**DIRECTIONS FOR THIS TASK:** Report every line of the records that contains the word "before".

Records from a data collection
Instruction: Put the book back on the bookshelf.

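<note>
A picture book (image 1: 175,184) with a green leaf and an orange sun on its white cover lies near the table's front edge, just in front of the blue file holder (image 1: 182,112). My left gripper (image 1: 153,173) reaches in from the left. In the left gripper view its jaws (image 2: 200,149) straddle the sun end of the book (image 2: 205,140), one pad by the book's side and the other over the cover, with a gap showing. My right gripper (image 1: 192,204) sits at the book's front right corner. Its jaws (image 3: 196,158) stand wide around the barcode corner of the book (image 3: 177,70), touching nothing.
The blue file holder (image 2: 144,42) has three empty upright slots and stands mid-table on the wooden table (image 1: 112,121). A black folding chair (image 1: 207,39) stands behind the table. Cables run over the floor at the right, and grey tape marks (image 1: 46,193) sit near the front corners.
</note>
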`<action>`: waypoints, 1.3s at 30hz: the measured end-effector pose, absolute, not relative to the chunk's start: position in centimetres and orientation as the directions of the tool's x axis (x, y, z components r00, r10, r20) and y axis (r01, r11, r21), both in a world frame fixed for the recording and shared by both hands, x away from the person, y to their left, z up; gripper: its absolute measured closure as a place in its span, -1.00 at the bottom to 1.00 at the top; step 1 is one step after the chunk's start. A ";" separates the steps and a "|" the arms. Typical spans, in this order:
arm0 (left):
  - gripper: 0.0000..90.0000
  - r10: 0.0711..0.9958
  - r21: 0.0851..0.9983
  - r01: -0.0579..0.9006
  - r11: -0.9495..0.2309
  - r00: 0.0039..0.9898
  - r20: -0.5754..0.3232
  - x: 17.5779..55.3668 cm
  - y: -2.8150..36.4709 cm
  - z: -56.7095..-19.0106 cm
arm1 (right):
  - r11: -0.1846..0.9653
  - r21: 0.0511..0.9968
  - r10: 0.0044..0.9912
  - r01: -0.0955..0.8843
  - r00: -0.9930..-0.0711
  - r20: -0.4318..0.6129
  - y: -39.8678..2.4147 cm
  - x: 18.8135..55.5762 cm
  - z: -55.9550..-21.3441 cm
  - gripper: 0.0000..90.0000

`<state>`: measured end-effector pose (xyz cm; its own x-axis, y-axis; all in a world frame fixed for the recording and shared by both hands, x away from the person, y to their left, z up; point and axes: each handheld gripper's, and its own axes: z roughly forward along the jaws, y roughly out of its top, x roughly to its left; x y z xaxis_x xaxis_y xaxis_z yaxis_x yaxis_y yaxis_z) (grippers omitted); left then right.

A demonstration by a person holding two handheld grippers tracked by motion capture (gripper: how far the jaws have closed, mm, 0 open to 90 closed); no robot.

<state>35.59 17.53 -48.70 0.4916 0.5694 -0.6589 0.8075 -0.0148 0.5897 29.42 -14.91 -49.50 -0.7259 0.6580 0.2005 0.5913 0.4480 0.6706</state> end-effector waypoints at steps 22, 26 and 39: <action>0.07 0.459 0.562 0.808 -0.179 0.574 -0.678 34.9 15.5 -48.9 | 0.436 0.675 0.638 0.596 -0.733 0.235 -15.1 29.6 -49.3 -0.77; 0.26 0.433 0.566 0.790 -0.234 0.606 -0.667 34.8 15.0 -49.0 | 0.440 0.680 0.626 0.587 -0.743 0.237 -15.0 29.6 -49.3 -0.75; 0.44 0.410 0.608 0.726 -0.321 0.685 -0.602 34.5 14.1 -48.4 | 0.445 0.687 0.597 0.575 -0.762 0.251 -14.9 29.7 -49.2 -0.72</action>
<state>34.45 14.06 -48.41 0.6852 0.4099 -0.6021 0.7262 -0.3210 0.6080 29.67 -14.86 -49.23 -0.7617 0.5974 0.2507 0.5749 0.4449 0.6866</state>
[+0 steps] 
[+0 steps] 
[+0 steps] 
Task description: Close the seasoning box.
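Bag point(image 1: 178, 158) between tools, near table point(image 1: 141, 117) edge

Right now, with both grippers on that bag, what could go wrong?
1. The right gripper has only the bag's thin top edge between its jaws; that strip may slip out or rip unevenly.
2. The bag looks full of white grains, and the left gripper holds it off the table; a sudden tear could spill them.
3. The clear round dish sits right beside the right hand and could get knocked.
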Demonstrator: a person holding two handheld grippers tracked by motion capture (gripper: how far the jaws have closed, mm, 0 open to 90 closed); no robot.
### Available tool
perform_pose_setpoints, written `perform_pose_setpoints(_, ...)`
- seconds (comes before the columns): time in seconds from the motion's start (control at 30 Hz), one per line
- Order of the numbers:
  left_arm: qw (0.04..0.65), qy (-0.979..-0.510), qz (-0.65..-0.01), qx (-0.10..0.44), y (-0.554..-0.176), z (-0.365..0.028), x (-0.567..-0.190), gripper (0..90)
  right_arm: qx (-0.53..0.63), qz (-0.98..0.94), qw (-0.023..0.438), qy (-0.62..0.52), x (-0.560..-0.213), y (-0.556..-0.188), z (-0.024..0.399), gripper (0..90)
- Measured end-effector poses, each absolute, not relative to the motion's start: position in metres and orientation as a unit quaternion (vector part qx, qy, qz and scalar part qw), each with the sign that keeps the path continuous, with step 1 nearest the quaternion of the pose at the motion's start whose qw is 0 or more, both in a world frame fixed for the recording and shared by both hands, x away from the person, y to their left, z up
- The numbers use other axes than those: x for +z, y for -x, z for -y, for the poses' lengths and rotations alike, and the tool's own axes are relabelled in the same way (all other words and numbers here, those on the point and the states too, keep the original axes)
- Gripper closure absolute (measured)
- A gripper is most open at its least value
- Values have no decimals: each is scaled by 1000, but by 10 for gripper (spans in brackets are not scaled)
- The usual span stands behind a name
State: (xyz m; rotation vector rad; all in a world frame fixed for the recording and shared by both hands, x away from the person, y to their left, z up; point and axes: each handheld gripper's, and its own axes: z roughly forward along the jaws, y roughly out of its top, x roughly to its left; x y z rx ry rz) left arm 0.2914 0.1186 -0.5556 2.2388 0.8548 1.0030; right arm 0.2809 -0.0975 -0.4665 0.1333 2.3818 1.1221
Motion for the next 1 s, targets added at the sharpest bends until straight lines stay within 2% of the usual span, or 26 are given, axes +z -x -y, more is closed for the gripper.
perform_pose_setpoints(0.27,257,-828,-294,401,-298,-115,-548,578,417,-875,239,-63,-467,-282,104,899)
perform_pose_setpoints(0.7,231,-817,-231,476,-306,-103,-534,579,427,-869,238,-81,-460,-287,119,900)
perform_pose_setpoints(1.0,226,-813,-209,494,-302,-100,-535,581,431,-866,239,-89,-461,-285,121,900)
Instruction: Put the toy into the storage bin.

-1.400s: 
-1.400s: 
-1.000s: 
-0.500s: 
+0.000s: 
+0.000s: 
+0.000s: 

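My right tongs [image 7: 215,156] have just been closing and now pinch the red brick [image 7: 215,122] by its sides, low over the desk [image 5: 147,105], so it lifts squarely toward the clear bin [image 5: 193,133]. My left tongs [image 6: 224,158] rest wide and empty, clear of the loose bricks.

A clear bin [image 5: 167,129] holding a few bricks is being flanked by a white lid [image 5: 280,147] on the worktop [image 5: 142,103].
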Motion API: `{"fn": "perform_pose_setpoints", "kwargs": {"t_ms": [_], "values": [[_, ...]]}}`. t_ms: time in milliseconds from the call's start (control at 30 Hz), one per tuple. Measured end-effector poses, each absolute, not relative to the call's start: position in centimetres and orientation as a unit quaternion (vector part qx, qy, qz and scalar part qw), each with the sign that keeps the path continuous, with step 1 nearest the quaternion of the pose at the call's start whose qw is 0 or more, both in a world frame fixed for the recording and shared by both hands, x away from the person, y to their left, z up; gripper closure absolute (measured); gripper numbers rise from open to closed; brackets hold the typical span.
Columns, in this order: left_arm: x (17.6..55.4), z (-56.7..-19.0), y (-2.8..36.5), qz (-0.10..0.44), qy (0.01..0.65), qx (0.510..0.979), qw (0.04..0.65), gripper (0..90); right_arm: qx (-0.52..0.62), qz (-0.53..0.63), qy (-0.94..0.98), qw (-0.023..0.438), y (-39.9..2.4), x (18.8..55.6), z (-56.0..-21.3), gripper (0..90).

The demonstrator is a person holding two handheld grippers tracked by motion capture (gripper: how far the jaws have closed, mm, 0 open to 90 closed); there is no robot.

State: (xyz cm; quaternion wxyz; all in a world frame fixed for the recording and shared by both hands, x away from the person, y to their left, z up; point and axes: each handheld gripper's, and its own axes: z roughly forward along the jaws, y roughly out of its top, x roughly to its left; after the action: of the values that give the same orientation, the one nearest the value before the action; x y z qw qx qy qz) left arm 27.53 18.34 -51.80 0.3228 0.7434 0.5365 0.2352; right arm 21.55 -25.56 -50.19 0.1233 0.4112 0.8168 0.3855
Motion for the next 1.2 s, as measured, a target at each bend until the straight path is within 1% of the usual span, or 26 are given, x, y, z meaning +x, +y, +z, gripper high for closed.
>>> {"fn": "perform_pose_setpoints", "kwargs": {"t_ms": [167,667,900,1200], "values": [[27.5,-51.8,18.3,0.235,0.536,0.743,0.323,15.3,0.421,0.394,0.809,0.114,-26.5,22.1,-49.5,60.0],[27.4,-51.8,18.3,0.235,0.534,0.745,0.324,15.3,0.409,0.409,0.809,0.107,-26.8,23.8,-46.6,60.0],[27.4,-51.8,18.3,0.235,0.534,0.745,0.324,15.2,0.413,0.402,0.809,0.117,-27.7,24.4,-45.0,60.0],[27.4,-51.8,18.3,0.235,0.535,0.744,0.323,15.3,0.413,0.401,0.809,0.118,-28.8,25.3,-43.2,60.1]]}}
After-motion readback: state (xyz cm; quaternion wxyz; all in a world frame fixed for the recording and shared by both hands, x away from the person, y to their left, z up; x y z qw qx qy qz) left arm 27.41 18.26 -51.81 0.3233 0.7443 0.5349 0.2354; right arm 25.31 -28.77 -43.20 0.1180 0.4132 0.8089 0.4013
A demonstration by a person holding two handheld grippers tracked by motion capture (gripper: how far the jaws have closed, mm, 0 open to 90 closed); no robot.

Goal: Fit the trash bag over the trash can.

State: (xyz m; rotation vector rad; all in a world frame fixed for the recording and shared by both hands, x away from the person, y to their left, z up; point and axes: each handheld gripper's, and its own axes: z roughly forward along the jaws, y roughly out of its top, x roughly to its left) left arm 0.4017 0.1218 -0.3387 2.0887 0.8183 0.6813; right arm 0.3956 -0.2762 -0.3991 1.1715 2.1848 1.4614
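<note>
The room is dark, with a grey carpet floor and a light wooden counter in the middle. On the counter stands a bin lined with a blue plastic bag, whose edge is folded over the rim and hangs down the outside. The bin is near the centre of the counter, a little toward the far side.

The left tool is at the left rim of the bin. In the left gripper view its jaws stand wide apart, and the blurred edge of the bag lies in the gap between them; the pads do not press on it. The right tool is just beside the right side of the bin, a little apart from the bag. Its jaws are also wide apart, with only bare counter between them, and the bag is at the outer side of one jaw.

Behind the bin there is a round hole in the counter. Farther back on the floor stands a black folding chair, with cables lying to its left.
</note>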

**RESULT OF THIS TASK:**
- seconds (comes before the columns): time in seconds from the motion's start (control at 30 Hz), one per line
State: (xyz cm; quaternion wxyz; all in a world frame fixed for the recording and shared by both hands, x away from the person, y to their left, z up; point and axes: each handheld gripper's, and its own axes: z roughly forward along the jaws, y roughly out of its top, x roughly to its left; after the action: of the values that give the same orientation, the one nearest the value before the action; x y z qw qx qy qz) left arm 27.53 18.34 -51.80 0.3228 0.7434 0.5365 0.2352; right arm 21.55 -25.56 -50.19 0.1233 0.4112 0.8168 0.3855

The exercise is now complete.